Your goal: All lines holding the string "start" should be copied from the data below.

*** Begin section ***

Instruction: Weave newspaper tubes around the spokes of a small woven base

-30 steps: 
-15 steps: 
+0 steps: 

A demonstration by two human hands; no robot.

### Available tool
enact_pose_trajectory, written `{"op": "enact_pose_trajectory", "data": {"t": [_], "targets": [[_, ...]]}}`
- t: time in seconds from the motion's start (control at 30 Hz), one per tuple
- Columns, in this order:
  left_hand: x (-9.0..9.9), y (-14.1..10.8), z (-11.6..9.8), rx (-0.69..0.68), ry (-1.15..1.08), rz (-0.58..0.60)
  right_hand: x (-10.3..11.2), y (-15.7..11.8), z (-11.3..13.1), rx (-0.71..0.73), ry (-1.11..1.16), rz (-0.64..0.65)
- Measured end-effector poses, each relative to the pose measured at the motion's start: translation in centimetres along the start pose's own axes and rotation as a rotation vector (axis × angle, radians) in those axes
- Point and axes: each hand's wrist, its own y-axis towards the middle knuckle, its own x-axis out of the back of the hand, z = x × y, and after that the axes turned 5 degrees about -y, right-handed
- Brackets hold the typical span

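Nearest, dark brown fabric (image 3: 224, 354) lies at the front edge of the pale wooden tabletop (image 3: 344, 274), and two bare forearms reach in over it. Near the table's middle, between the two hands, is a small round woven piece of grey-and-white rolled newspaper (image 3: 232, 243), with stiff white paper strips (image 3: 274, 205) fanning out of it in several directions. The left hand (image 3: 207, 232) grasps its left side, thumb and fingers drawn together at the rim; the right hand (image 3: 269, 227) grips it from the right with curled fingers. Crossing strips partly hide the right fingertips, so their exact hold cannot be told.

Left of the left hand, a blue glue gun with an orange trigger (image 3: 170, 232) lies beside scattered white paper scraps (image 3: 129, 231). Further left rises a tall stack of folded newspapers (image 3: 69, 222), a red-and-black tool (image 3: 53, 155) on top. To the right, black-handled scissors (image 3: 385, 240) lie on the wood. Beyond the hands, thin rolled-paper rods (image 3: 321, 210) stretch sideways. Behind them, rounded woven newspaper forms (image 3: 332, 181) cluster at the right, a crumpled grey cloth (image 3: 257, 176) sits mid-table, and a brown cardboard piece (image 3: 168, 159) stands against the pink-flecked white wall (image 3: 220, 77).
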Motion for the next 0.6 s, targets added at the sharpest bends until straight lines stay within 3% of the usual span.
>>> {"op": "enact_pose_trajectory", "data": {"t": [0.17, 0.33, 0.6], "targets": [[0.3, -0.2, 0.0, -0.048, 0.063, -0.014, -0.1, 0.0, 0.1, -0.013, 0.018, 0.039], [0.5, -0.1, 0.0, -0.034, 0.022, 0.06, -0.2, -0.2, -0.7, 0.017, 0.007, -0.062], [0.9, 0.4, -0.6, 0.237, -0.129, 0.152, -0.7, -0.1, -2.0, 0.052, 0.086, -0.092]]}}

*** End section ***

Your solution:
- t: time in seconds from the motion's start (control at 30 Hz), one per tuple
- Measured end-effector poses, each relative to the pose measured at the motion's start: translation in centimetres along the start pose's own axes and rotation as a rotation vector (axis × angle, radians) in those axes

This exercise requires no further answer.